● Work task
Answer with a single number: how many lines in the listing below include "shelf"?

● Data below
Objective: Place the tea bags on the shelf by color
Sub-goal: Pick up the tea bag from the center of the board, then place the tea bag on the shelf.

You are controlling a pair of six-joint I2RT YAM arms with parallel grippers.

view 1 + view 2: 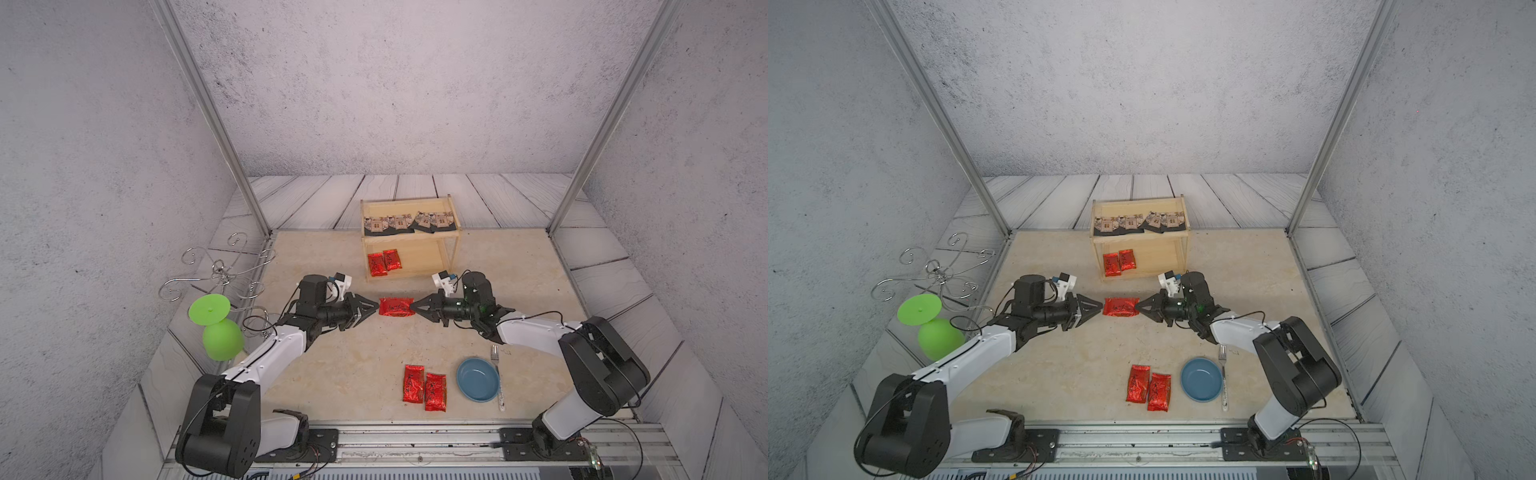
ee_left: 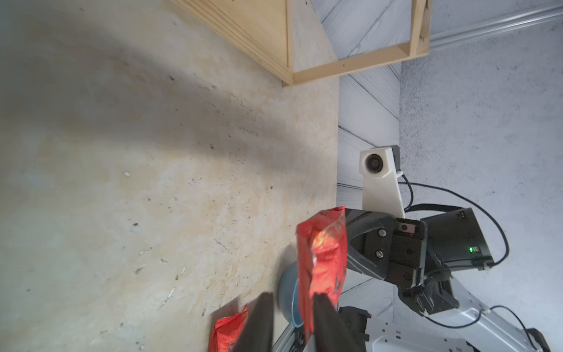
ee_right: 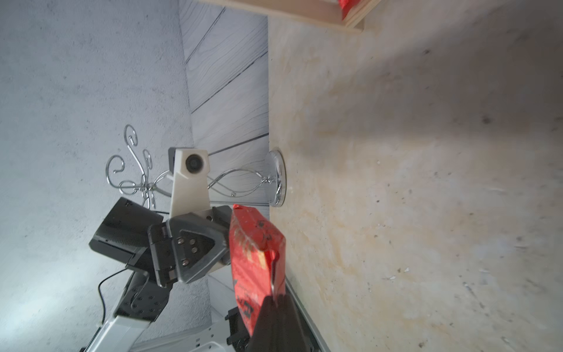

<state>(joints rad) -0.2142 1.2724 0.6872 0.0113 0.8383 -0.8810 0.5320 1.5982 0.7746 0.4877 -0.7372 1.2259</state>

● Finished task
2